> EXERCISE DIRECTIONS: Look through the data below for the line with "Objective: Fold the" and the line with "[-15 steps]", then transcribe exactly from the first through the second, leaving out all pictures.

> SOURCE MATERIAL:
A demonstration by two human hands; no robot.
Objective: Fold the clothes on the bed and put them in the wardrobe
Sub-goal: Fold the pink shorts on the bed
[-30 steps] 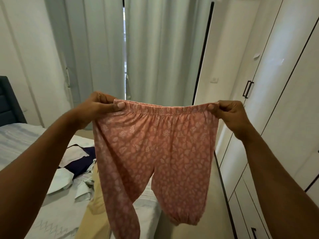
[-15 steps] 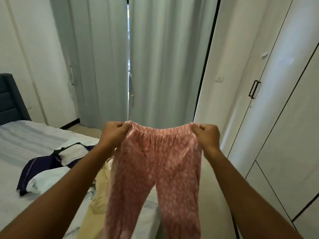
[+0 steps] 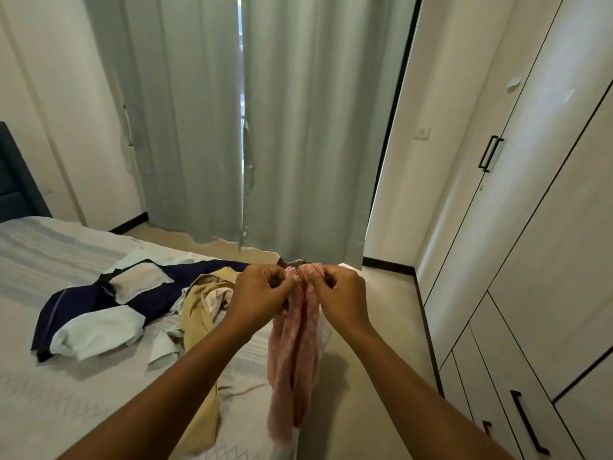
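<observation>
Since the earlier frames the two hands have swung together and dropped lower, so the waistband that was stretched wide between them is now closed end to end. The left hand [image 3: 262, 293] pinches one end of the waistband between thumb and curled fingers. The right hand [image 3: 338, 293] pinches the other end the same way, knuckles nearly touching. Below them the pink trousers [image 3: 293, 366] hang doubled lengthwise, one leg against the other, in a narrow strip dropping past the corner of the bed [image 3: 49, 376]. That reads as the first fold made. The cross folds look still to come, and the strip probably needs laying on the mattress or doubling in the air. Left of the hands a tan garment [image 3: 199, 327] lies crumpled on the bed and trails over its edge. A navy and white garment [image 3: 99, 303] sprawls beyond it, and both are unfolded. The wardrobe [image 3: 547, 260] stands to the right with its doors closed. Pale curtains [image 3: 298, 127] hang ahead.
</observation>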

> RESPONSE:
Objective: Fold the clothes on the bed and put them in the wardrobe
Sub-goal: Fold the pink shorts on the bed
[-30 steps] 
[-15 steps] 

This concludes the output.